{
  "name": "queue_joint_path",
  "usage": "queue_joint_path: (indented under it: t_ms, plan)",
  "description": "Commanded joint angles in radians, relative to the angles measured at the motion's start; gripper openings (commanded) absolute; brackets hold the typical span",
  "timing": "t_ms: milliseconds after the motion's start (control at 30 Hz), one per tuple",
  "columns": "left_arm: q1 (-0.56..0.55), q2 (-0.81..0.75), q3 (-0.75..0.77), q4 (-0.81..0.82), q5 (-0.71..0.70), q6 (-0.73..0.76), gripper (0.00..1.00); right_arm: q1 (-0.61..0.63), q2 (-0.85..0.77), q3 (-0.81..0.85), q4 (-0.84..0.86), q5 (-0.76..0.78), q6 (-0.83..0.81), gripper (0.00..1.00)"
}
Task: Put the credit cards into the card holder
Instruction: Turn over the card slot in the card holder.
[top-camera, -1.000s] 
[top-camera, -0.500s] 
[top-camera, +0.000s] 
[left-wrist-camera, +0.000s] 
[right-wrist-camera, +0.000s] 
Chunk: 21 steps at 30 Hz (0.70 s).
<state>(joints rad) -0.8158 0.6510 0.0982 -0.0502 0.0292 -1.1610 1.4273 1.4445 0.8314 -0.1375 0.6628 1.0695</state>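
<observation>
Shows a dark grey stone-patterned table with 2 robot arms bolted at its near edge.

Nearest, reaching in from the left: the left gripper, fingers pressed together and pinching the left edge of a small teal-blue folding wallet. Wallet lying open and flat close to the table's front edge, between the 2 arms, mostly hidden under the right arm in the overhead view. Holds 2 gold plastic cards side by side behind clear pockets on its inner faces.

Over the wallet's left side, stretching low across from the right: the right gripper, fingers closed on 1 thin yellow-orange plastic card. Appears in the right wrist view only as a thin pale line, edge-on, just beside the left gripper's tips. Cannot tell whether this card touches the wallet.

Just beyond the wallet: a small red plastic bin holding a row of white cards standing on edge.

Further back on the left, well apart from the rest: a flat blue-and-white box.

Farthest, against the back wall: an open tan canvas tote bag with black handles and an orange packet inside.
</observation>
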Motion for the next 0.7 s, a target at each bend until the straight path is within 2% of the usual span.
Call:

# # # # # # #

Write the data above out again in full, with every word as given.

{
  "name": "queue_joint_path",
  "usage": "queue_joint_path: (indented under it: t_ms, plan)",
  "description": "Commanded joint angles in radians, relative to the angles measured at the motion's start; gripper openings (commanded) absolute; brackets hold the typical span",
  "timing": "t_ms: milliseconds after the motion's start (control at 30 Hz), one per tuple",
  "columns": "left_arm: q1 (-0.56..0.55), q2 (-0.81..0.75), q3 (-0.75..0.77), q4 (-0.81..0.82), q5 (-0.71..0.70), q6 (-0.73..0.76), gripper (0.00..1.00); right_arm: q1 (-0.61..0.63), q2 (-0.85..0.77), q3 (-0.81..0.85), q4 (-0.84..0.86), q5 (-0.76..0.78), q6 (-0.83..0.81), gripper (0.00..1.00)"
}
Task: Put the credit cards into the card holder
Instruction: Turn over the card slot in the card holder.
[top-camera, -1.000s] 
[top-camera, -0.500s] 
[top-camera, +0.000s] 
[left-wrist-camera, +0.000s] 
[right-wrist-camera, +0.000s] 
Chunk: 21 steps at 30 Hz (0.70 s).
<state>(joints rad) -0.8158 0.6510 0.0982 -0.0502 0.0292 -1.1610 1.4273 1.4445 0.8314 -0.1375 0.6628 1.0695</state>
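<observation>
Shows a dark grey stone-patterned table with 2 robot arms bolted at its near edge.

Nearest, reaching in from the left: the left gripper, fingers pressed together and pinching the left edge of a small teal-blue folding wallet. Wallet lying open and flat close to the table's front edge, between the 2 arms, mostly hidden under the right arm in the overhead view. Holds 2 gold plastic cards side by side behind clear pockets on its inner faces.

Over the wallet's left side, stretching low across from the right: the right gripper, fingers closed on 1 thin yellow-orange plastic card. Appears in the right wrist view only as a thin pale line, edge-on, just beside the left gripper's tips. Cannot tell whether this card touches the wallet.

Just beyond the wallet: a small red plastic bin holding a row of white cards standing on edge.

Further back on the left, well apart from the rest: a flat blue-and-white box.

Farthest, against the back wall: an open tan canvas tote bag with black handles and an orange packet inside.
</observation>
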Motion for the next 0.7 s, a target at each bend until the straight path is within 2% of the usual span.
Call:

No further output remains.